Panic disorder has been associated with both an increased risk of coronary events as well as an increased risk of stroke. Hemoconcentration, with both a decrease in plasma volume and an increase in plasma viscosity, is a possible contributor to the risk of acute ischemic events. Our objectives were to demonstrate the process of hemoconcentration in response to induced panic symptoms and to assess the effect of pretreatment with ethinyl estradiol on panic-induced hemoconcentration. Fifteen male patients with panic disorder and 10 male healthy volunteers were included in a double-blind cross-over placebo-controlled design consisting of two injections of pentagastrin following randomized pretreatment with placebo and ethinyl estradiol. Plasma levels of hematocrit and hemoglobin were assessed at baseline and post-injections, and used to calculate an indirect estimation of the change in plasma volume. Pentagastrin-induced panic symptoms were associated with a mean decrease in plasma volume of 4.8% in the placebo pretreatment condition. Pretreatment with ethinyl estradiol attenuated this effect. The acute hemoconcentration observed in relation to pentagastrin-induced panic symptoms may be relevant to the increased risk of stroke and acute coronary events found in patients with panic disorder.

Pentagastrin-induced release of free fatty acids in healthy volunteers and patients with panic disorder: effect of pretreatment with ethinyl estradiol.

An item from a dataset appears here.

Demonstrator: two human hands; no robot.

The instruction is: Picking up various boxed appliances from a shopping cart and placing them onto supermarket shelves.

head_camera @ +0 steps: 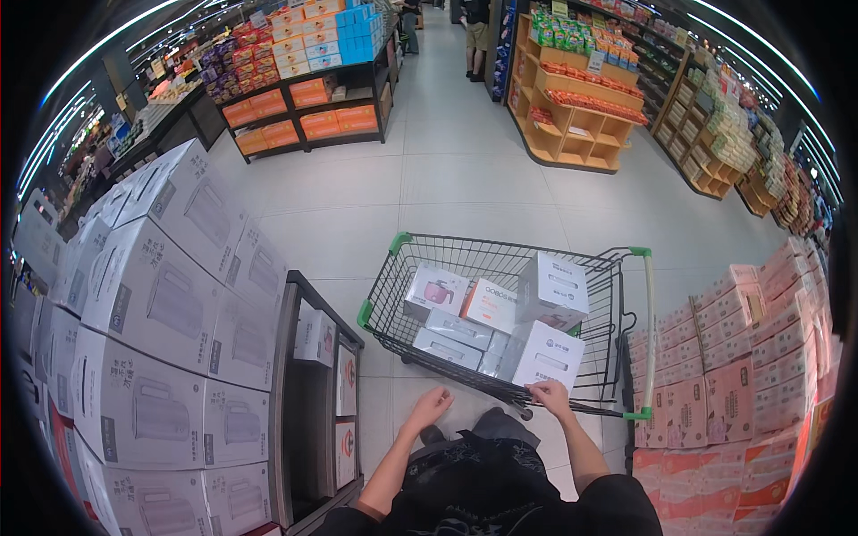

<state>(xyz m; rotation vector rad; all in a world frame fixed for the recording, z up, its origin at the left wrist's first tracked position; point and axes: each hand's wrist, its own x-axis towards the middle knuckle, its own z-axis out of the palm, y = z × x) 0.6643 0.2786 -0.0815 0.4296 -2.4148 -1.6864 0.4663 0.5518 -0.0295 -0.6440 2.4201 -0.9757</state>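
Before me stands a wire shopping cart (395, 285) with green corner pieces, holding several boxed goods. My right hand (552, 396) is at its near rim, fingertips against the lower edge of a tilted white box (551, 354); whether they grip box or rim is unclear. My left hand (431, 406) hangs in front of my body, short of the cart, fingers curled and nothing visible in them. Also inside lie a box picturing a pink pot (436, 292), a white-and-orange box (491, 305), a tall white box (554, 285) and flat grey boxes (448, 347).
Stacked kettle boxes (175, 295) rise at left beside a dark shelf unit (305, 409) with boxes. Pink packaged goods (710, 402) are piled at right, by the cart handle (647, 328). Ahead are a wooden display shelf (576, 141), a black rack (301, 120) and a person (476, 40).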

OBJECTIVE: The primary objective of this study was to assess whether pentagastrin-induced panic symptoms are associated with release of free fatty acids (FFAs) in a manner that could explain the mechanism of correlations observed between serum cholesterol levels and frequency and severity of panic attacks in patients with panic disorder (PD). A secondary objective was to assess whether pretreatment with ethinyl estradiol (EE) attenuates pentagastrin-induced release of FFAs. METHODS: A double-blind, crossover, placebo-controlled study was conducted in which patients with PD and healthy volunteers received 2 injections of pentagastrin, 7-10 days apart, with randomization of the order of pretreatment with placebo and EE. RESULTS: We found a statistically significant, time-dependent release of FFAs in response to pentagastrin challenge. However, this release of FFAs was not attenuated by pretreatment with EE. CONCLUSIONS: These results support the hypothesis that release of FFAs in association with panic attacks occurs in a manner similar to the stress-induced lipolysis model. This suggests a possible mechanism for the elevated serum cholesterol levels observed in patients with PD. However, the occurrence of a delayed increase in low-density lipoprotein (LDL) cholesterol following induction of a panic attack remains to be tested in studiesincorporating a placebo injection visit and timed measurements of LDL cholesterol.